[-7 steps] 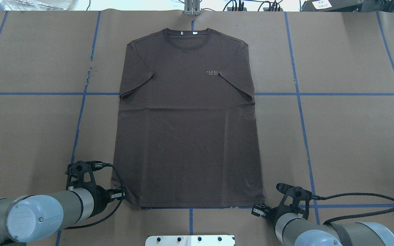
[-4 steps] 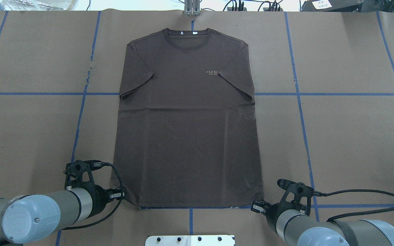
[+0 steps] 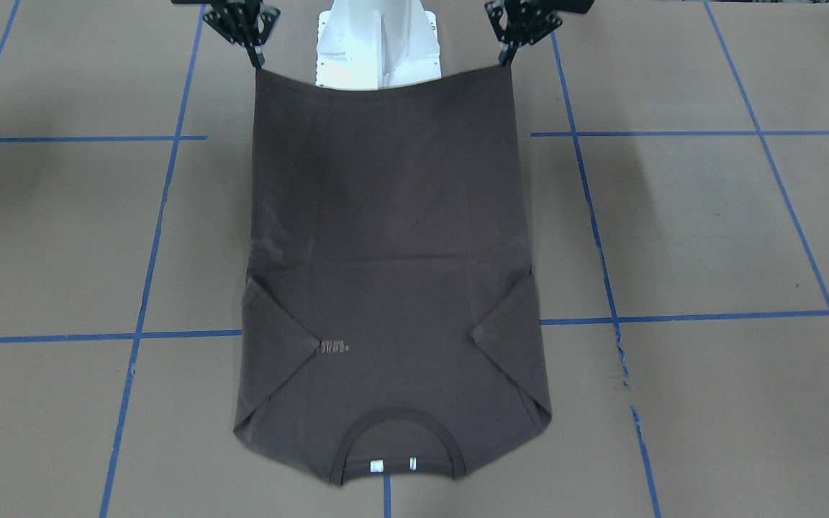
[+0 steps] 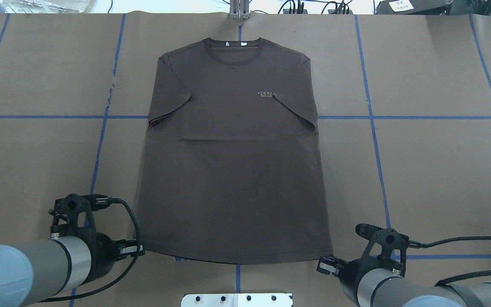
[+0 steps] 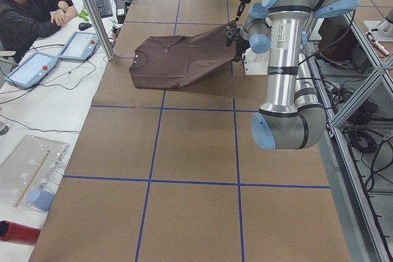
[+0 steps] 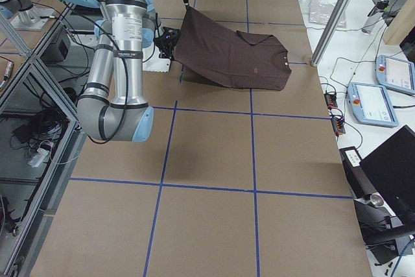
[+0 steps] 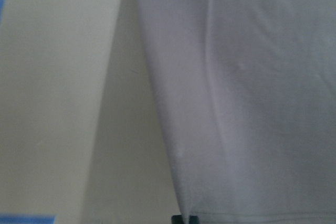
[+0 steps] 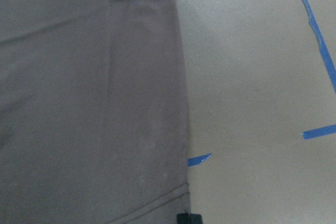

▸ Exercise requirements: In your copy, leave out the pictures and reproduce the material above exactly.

▸ Answer below:
[-7 steps] 
[-4 steps] 
[+0 steps] 
[+0 steps] 
[+0 steps] 
[+0 steps] 
[+0 steps] 
[+0 steps] 

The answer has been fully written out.